**Exercise**. The required output is the lines below from the line containing "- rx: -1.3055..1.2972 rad" to the line containing "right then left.", inclusive, retyped exactly. No other lines belong in it.

**Dataset extract**.

###

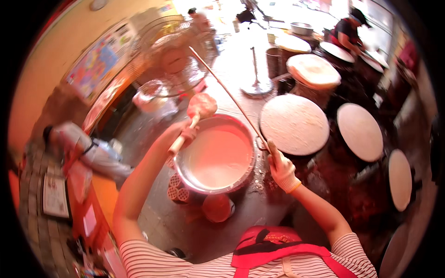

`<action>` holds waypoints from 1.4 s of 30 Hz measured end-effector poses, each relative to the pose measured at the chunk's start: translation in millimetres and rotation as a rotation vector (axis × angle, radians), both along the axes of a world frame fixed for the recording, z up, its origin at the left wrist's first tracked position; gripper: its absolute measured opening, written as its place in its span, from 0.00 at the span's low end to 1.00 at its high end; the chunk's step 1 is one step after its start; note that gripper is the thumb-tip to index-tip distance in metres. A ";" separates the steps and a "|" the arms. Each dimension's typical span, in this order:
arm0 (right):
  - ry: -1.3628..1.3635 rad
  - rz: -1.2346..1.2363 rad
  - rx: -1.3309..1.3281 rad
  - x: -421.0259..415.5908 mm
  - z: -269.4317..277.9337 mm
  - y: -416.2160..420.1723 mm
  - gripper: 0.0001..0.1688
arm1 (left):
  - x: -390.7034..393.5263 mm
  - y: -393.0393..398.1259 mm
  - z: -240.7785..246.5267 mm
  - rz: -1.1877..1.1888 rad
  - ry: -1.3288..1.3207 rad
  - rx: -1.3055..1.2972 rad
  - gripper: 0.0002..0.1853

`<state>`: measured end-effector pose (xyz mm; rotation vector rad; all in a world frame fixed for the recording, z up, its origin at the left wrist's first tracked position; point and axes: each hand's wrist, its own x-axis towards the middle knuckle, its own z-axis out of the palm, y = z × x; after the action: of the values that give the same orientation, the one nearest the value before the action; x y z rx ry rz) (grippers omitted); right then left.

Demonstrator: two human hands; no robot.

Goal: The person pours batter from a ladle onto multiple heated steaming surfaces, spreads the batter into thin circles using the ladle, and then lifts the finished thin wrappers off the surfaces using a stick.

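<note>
My left hand [187, 133] grips the wooden handle [178, 144] of a ladle whose bowl [202, 105], coated with pale batter, is held over the far left rim of a large metal pot. The pot [253, 156] holds smooth batter [219, 156]. In a knitted glove with a yellow cuff, my right hand [281, 168] is closed around the near end of a long thin wooden stick [229, 95], which slants up and left past the pot. Right of the stick lies a round griddle covered by a pale flatbread [294, 124].
More round flatbreads [360, 132] lie on griddles to the right, with a stack [314, 71] beyond. Pierced briquettes [178, 193] and a red-topped container [218, 207] stand by the pot. A fan [174, 60] stands ahead left. People are at left, far back and far right.
</note>
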<state>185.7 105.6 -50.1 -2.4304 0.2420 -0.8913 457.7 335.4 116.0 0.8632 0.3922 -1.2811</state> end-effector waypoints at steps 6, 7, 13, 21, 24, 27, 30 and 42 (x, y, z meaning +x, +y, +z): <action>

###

**Exercise answer**.
  - rx: -1.3055..1.2972 rad
  - gripper: 0.0002..0.1853

`<state>`: measured end-effector pose (xyz mm; rotation vector rad; all in a world frame fixed for the recording, z up, its origin at the left wrist's first tracked position; point and axes: each hand's wrist, its own x-axis towards the middle knuckle, its own z-axis out of the palm, y = z × x; after the action: of the values that give the same orientation, the one nearest the value before the action; x y z rx ry rz) (grippers omitted); right then left.

There is nothing more to the exercise.